Я выключил конфорку и переложил грибы, еще белые, но теперь с коричневыми пятнами, на блюдо. Оно было белое с синим кантом и позолотой по краю. Не эталон красоты, но я забрал его себе, когда мы с Ингве делили ту малость, которая осталась от папы. Должно быть, отец купил весь сервиз на деньги от развода: тогда мама выкупила его долю в доме в Твейте, и он одним махом, зараз, приобрел все, что нужно в хозяйстве. Но сам факт, что все его имущество закуплено в один и тот же год, обесценивало все предметы: у них не было иной ауры, кроме внезапно свалившихся денег и разрыва всех прежних связей.

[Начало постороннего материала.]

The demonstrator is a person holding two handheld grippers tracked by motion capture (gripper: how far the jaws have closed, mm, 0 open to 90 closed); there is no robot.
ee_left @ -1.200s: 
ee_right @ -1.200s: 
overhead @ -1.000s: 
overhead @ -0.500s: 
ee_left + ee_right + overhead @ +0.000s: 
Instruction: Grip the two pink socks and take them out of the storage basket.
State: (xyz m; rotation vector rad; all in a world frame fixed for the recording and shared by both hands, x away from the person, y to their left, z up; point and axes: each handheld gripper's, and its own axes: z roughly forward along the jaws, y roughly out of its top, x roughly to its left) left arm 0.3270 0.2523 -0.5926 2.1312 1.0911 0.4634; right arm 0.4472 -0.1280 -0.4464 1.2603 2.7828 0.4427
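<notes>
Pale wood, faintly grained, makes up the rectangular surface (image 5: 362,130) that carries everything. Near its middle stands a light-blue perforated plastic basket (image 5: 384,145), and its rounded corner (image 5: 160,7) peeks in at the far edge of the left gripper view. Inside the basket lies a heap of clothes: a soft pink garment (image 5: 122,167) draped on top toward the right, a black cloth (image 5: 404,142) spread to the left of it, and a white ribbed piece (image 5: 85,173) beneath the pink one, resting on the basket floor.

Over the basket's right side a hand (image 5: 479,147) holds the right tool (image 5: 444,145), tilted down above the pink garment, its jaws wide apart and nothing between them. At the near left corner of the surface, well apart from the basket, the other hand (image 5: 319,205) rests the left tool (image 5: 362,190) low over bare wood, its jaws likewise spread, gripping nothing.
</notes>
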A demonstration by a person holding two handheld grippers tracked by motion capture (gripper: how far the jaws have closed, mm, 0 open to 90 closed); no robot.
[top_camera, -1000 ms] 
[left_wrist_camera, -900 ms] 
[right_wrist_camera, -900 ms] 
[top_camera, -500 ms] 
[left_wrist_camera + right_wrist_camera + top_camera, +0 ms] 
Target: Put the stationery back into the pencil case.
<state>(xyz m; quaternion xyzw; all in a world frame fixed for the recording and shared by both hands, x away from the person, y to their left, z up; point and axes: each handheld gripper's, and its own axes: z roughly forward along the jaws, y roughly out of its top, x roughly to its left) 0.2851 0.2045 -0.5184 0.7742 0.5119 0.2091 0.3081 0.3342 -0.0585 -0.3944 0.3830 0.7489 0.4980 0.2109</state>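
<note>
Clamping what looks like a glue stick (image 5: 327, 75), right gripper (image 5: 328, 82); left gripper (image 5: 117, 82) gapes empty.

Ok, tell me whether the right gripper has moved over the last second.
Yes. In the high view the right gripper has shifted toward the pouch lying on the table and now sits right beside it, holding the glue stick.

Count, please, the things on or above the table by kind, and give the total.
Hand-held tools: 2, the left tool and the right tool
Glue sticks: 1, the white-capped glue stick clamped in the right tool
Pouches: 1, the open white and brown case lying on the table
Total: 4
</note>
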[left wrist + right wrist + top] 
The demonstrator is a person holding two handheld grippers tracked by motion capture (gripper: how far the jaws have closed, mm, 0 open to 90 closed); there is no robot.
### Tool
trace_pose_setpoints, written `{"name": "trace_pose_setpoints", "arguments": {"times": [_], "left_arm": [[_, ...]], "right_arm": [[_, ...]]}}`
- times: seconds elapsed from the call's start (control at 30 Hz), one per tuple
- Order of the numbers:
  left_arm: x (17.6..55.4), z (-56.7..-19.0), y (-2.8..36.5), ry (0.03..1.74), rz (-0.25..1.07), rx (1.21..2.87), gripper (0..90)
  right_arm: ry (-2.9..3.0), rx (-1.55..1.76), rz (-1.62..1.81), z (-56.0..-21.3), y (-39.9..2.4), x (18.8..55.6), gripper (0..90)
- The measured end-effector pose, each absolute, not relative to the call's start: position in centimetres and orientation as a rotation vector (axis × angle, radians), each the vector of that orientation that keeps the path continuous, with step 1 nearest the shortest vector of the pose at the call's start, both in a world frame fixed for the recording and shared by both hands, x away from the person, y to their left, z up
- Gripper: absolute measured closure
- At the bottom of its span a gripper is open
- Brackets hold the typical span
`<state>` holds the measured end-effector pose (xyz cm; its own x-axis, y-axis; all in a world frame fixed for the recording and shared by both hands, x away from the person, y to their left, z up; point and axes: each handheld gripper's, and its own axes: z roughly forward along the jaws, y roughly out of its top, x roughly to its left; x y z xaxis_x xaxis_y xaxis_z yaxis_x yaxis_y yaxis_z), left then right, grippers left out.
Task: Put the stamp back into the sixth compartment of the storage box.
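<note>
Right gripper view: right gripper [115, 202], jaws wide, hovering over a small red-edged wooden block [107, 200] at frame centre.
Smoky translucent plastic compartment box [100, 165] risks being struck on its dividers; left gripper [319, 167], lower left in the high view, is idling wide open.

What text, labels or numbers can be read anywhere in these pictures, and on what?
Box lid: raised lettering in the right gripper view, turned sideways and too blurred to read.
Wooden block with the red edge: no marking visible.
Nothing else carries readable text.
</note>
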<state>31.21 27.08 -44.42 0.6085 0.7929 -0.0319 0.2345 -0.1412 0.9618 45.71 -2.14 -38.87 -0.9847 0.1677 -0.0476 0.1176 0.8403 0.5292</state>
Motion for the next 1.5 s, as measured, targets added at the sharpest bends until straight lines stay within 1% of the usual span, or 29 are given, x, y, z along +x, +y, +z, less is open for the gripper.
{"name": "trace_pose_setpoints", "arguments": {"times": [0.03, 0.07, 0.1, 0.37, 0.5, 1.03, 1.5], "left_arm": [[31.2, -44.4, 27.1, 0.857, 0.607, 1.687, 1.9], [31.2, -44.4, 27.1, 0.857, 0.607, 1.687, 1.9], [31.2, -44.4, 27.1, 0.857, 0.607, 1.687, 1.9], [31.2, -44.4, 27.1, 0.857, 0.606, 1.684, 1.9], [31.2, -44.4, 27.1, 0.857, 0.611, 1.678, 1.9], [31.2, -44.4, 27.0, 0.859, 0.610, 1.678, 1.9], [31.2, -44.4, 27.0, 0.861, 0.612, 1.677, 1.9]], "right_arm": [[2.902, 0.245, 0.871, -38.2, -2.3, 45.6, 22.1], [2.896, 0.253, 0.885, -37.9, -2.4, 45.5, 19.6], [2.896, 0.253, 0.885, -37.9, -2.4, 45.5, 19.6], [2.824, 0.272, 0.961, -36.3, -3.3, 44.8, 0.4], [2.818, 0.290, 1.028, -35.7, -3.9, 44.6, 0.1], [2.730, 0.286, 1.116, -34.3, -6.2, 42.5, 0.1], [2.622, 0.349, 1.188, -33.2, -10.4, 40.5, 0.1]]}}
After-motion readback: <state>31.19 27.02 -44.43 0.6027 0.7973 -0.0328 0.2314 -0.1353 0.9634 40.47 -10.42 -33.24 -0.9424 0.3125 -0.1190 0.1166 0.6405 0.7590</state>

Для меня дело обстояло иначе: папины вещи — а кроме сервиза, это был еще бинокль и резиновые сапоги — работали на сохранение памяти о нем. Не то чтобы громко и отчетливо, но как регулярная констатация того факта, что и он тоже — часть моей жизни. В мамином доме вещи играли абсолютно другую роль, здесь имелось, например, пластмассовое ведро, купленное еще в шестидесятых, во времена студенчества в Осло; в семидесятых его как-то поставили слишком близко к костру, так что оно подплавилось с одного бока, спеклось в узор, который казался мне в детстве человеческим лицом, с глазами, кривым носом и перекошенным ртом. Оно по-прежнему было ведром, мама пользовалась им, когда мыла полы; и, когда я брал его, чтобы наполнить водой, я снова видел лицо, а не ведро. В голову несчастного заливали теплую воду, а потом еще моющее средство. Деревянная ложка, которой мама мешала кашу, была одна и та же, сколько я себя помню. Коричневые тарелки, из которых мы ели завтрак, когда я приезжал к ней, были теми же тарелками, из которых я ел в детстве, сидя на табуретке и болтая ногами на кухне дома в Тюбаккене в семидесятые годы. Новые вещи, которые она покупала, добавлялись к старым, все они были ее вещами; не то у папы, здесь всякий предмет был просто расходным материалом. Отпевавший папу пастор упомянул об этом в своей речи, он сказал, что человек должен зацепиться взглядом за этот мир, имея в виду, что папа этого не сделал, — что было подмечено, конечно же, справедливо. Прошло несколько лет, прежде чем я понял, что бывает много веских причин ослабить хватку, разжать руки, ни за что не цепляться, а только падать, падать, падать вниз и в конце концов разбиться насмерть о дно.